Achieving this is not simple at all. Sometimes, it means writing fail-tolerant library routines; sometimes it means adding features or major re-writes of the automation infrastructure. Even in the simplest cases it means new tests need to be run on many different machines to ensure they work on all configurations.
When progress is measured by “number of completed tests”, there is a strong push to declare tests as Done once their coding is completed and push the robustness work till later. In some way it’s synonym with developers declaring Done at Code Complete point. We all know they are far from done, since Testing is far from done.
Once the timeline is drawn and committed, it’s hard to explain schedule slips by “we are slower than plan since we make sure the tests are robust”. It sounds as credible as developers telling you “we are behind schedule since we are making an effort to write high quality code”. You are expected to write robust tests, right?
The real issue is that it is hard to “sell” an automation project if the effort estimation includes the huge work needed to make the tests robust. Worse: even when testers do try to add this effort into the timeline, they many times miscalculate how much added work is needed before a test is robust. So when automation plans are presented for planning or for approval, there is a tendency to gloss over the huge effort needed for achieving robustness.
The end result is that many automated test suites are not robust and create a lot of noise: false fails, halt of the testing progress, machine time loss and mountains of useless logs. It can get to the point that more time is wasted on analyzing and debugging test results than would have been invested in just running the tests manually.
Michael Stahl on his experiences:
There isn’t really a simple or smart way around the problem.

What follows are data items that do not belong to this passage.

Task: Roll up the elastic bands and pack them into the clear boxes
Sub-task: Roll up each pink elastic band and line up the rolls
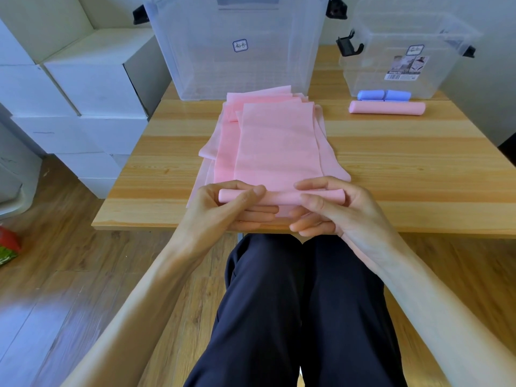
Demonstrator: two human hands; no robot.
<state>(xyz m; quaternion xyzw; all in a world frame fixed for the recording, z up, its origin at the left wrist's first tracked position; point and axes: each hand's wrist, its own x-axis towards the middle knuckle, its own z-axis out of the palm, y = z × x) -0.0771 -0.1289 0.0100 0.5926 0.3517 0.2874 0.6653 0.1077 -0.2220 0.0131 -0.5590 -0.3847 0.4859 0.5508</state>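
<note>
A stack of flat pink elastic bands (275, 138) lies along the middle of the wooden table (418, 169). The near end of the top band is curled into a thin pink roll (282, 197) at the table's front edge. My left hand (231, 205) pinches the roll's left end between thumb and fingers. My right hand (332, 208) pinches its right end the same way. A finished pink roll (387, 108) lies at the back right, with two blue rolls (384, 95) just behind it. A large clear box (237, 48) stands at the back centre and a smaller clear box (402, 57) at the back right.
White cartons (75, 93) are stacked left of the table. Black latches stick out from both boxes. My dark trousered legs (293, 303) sit under the front edge. A red and green packet (8, 247) lies on the wood floor at the far left.
</note>
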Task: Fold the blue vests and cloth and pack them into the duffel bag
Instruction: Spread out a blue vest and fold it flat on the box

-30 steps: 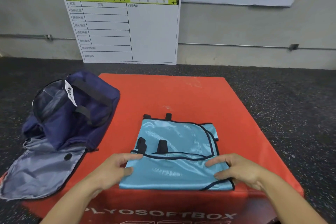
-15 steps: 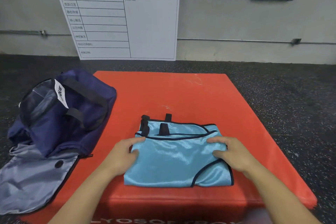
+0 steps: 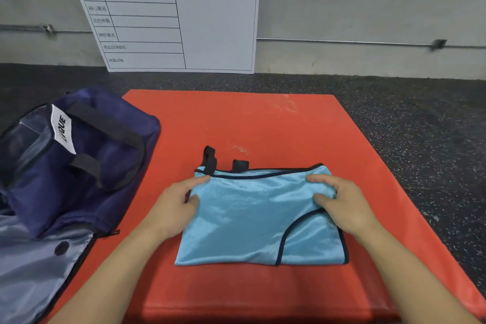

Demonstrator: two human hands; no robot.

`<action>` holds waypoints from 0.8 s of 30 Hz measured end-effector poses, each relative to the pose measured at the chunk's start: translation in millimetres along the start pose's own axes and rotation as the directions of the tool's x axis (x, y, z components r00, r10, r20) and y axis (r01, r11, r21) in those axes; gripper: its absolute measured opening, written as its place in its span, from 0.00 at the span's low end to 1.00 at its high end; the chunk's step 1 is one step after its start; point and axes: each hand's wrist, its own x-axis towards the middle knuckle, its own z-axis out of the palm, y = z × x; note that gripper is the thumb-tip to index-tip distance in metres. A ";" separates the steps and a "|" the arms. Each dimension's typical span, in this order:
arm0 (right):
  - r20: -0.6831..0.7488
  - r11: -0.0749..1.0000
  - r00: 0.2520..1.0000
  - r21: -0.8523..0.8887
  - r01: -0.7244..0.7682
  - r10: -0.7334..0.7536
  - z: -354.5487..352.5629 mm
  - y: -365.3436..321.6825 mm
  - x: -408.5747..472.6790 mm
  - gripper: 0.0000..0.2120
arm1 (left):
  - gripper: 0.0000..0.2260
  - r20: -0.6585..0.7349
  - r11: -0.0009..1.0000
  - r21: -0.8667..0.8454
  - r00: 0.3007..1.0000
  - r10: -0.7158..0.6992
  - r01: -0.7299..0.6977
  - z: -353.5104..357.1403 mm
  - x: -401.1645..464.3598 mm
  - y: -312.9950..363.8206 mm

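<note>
A light blue vest (image 3: 252,221) with dark trim lies folded on the red box (image 3: 263,123), its black straps poking out at the far edge. My left hand (image 3: 176,202) pinches the folded layer at its left side, thumb on top. At the right side my right hand (image 3: 342,202) pinches the same layer. The navy duffel bag (image 3: 79,160) lies at the box's left edge with its top open; its grey lining flap (image 3: 34,271) is spread toward me.
A white schedule board (image 3: 178,16) leans against the grey wall behind the box. Dark speckled floor (image 3: 420,126) surrounds the box. The far half of the red box is bare.
Both hands lifted the vest's near edge and carried it away from me, folding it over onto the far part. The vest is now half as deep. The view has moved closer.
</note>
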 end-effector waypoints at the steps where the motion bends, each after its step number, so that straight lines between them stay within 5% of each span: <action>1: 0.017 1.000 1.000 -0.007 -0.014 0.014 0.8 1.3 1.3 0.21 | 0.23 0.002 1.000 0.016 1.000 -0.005 0.005 1.4 1.0 0.5; 7: 0.011 0.985 1.000 -0.171 0.000 0.002 3.4 5.1 3.1 0.20 | 0.23 -0.016 0.994 0.111 1.000 0.015 -0.013 4.6 -2.8 10.5; 10: -0.020 0.944 1.000 -0.329 0.006 -0.013 7.0 10.4 1.4 0.19 | 0.25 -0.006 0.943 0.329 0.999 0.053 -0.048 7.7 -6.4 5.1; 14: -0.193 0.763 0.937 -0.637 0.105 -0.290 28.9 -6.8 -5.5 0.18 | 0.18 -0.145 0.789 0.604 0.958 0.248 -0.112 15.1 -10.3 20.3; 18: 0.010 0.741 0.881 -0.537 0.404 -0.473 89.1 -41.3 -17.7 0.16 | 0.14 0.013 0.696 0.633 0.904 0.428 -0.339 54.3 -16.4 43.4; 22: 0.307 0.762 0.903 -0.492 0.420 -0.300 128.1 -44.1 -29.0 0.35 | 0.23 0.134 0.713 0.616 0.936 0.324 -0.335 84.8 -20.3 26.5; 24: 0.332 0.746 0.915 -0.543 0.385 -0.231 126.2 -34.6 -28.2 0.36 | 0.27 0.118 0.722 0.629 0.954 0.275 -0.287 80.5 -20.2 14.2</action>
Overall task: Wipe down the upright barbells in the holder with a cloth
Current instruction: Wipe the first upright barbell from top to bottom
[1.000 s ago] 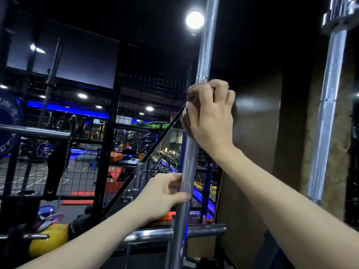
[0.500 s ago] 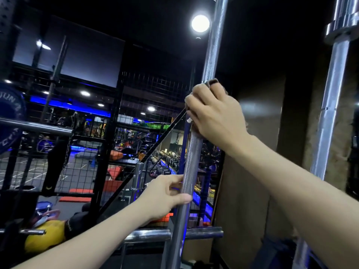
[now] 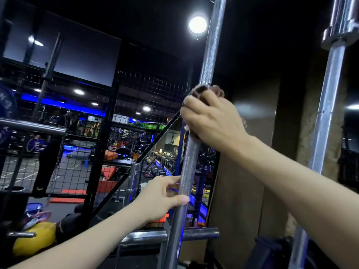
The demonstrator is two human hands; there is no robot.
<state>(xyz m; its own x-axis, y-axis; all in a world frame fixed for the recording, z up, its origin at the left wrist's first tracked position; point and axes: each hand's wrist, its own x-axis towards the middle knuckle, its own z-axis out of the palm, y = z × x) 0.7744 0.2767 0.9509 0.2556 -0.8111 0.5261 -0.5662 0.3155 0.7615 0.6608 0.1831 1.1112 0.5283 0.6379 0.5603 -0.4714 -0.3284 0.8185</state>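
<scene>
A knurled steel barbell (image 3: 207,55) stands upright in the middle of the view, leaning slightly right at the top. My right hand (image 3: 211,119) grips it high up with a brown cloth (image 3: 202,90) wrapped round the shaft; the cloth shows above my fingers. Lower down, my left hand (image 3: 163,197) holds the same bar, thumb across the front and fingers curled behind it. A second upright barbell (image 3: 328,105) with a chrome collar stands at the right, untouched. The holder at the bars' feet is out of sight.
A horizontal steel bar (image 3: 202,232) crosses behind the barbell near the bottom. Black wire-mesh caging (image 3: 77,167) and a rack post stand to the left, with a yellow ball (image 3: 33,237) low left. A brown wall panel (image 3: 252,171) lies behind the bars.
My right hand has turned round the bar with the cloth, staying at about the same height. The view has tilted slightly upward. My left hand keeps its hold.
</scene>
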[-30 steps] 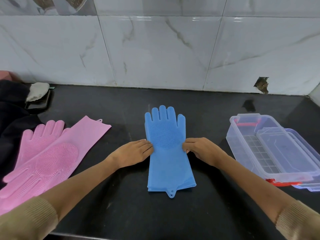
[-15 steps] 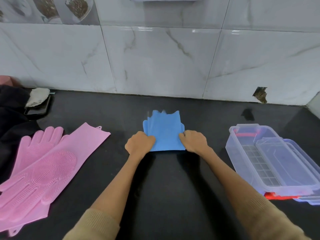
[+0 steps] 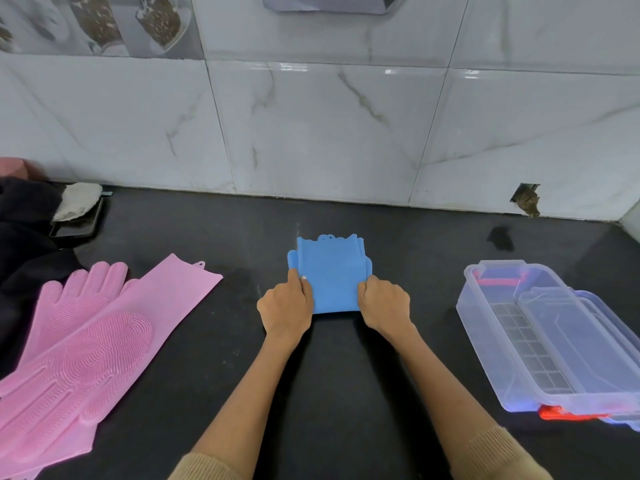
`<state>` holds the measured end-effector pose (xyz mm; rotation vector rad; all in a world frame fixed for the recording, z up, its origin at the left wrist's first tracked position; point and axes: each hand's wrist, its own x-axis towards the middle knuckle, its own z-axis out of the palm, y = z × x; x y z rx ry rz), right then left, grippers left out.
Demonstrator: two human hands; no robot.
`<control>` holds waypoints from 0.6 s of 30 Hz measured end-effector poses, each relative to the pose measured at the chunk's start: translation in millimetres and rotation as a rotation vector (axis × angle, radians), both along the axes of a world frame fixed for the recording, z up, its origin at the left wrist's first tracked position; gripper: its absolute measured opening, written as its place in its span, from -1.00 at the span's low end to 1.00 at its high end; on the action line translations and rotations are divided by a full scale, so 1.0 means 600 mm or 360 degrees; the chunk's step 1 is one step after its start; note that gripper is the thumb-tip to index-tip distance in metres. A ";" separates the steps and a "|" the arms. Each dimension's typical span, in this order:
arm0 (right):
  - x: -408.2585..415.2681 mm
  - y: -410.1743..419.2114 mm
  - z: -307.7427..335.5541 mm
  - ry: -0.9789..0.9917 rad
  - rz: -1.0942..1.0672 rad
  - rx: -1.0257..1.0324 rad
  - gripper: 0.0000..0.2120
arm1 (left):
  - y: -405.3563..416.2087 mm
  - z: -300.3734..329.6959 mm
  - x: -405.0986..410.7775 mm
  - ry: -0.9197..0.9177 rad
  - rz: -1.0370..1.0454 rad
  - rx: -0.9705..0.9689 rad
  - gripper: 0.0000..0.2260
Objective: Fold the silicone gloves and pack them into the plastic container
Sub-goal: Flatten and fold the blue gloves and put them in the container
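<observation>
Far left on the black counter [image 3: 214, 393]: pink gloves [image 3: 79, 344], flat and overlapping, same place as one second ago, not folded yet.

Centre: blue gloves [image 3: 329, 275], long and flat a second ago, now doubled in half, cuff edge brought up over the finger end, fold line at the near side. Left hand [image 3: 285, 308] at the left near corner, fingers curled and clamped on the edge of the blue gloves. Right hand [image 3: 382, 304] at the right near corner, fingers curled together on the other edge, likewise gripping. Both hands further from the body than a second ago, much as half a second ago.

Right: plastic container [image 3: 485, 327], open, well apart from the blue gloves, its lid [image 3: 595, 344] resting tilted in it; no glove inside.

Judgement: first fold done; probably one more fold, or a move to the container. Risk: springy silicone opening again on release.
</observation>
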<state>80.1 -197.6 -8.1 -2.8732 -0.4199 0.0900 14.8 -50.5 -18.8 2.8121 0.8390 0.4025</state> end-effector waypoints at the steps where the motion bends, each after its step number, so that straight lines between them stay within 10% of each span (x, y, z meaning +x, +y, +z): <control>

In order to get robust automated tests you must invest in quality assurance of the tests and the test code.
What you should do though, is systemize this work, so you can (a) know what you are aiming for and what you get when a test is declared Done, and (b) you can start collecting metrics on the time and effort the robustness work takes, which is the first step to optimizing this activity.
For one of the automation projects I was involved with, I developed a detailed “Test Acceptance checklist” which listed everything that needs to be checked for a new test. There were ~30 items to check, starting with documentation, and ending with running the test on all target OSs. Each line by itself made a lot of sense. The overall result was 2-3 days’ work… It was good on paper, but useless in reality.
The checklist needs to be trimmed down, to the most critical elements – and this may change according to the context. But you need to have such a checklist, and a test is not Done until the checklist is completed.
The time spent on this activity will in most cases be saved later down the road, with tests that always run to completion and whose results are trustworthy.